Nearly 85% of the 1.7 million adolescents with HIV live in sub-Saharan Africa, along with half of the nearly 40 million people in the world living with HIV. Although the government in Uganda provides free antiretroviral treatment (ART), adherence to the regimen by adolescents ages 10-16 is low, increasing the potential for the virus to further spread.

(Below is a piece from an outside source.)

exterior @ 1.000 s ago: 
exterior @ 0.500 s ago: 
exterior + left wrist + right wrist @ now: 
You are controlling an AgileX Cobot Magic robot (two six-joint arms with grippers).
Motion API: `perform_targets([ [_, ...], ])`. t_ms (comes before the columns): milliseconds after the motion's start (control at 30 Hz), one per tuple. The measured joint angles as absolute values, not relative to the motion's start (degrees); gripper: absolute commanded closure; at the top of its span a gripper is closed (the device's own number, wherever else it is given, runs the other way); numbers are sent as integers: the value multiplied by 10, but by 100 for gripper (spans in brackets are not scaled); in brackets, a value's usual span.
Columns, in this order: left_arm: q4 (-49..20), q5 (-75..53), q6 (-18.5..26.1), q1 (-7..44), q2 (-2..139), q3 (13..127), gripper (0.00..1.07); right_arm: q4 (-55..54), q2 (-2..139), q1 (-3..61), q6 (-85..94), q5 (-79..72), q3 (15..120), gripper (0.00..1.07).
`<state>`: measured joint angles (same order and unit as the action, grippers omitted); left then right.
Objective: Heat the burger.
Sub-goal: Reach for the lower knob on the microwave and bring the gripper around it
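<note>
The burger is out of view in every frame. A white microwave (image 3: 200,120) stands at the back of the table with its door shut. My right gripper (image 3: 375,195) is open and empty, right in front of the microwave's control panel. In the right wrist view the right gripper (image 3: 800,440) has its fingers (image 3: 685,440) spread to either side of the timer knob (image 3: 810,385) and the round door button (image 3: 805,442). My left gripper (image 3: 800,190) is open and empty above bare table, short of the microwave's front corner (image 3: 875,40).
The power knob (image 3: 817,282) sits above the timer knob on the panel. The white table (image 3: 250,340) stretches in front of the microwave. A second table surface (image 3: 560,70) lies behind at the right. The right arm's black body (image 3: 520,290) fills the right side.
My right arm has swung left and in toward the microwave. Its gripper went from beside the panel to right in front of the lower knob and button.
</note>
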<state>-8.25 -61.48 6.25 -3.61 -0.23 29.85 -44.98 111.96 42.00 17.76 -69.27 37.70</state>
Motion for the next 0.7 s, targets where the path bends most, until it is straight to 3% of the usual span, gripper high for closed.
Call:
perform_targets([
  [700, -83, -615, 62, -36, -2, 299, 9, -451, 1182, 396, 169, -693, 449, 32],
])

Claire Najjuuko, a doctoral student at Washington University in St. Louis, saw this firsthand while working as a data manager at the International Center for Child Health and Development (ICHAD) in Uganda, founded by Fred M. Ssewamala, the William E. Gordon Distinguished Professor at the WashU Brown School. Now earning a doctorate in WashU’s Division of Computational & Data Sciences, Najjuuko wanted to use artificial intelligence (AI) and data science to help improve adolescent compliance with the treatment in low-resource areas. Her co-advisers are Ssewamala and Chenyang Lu, the Fullgraf Professor of computer science and engineering at the McKelvey School of Engineering. Results of the research were published online Feb. 25 in the journal AIDS.
“The current practice is, adolescents go to the clinic every month or two months for medication refills, and a health-care practitioner checks how many pills the patient has left compared with what is expected, as well as asking the adolescent questions regarding missed doses to establish if the patient is adhering to the therapy,” Najjuuko said. “This project to predict future nonadherence of adolescents can have real impact if implemented in the right way.”
To train the model, Najjuuko used data from a six-year cluster-randomized controlled trial from 39 clinics in southern Uganda, a region most heavily impacted by HIV. The Suubi+Adherence dataset included adolescents between age 10-16 medically diagnosed with HIV; aware of their status; enrolled in ART at one of the clinics; and living within a family. Ultimately, the models analyzed data from 647 patients who had complete data on the outcome at 48 months.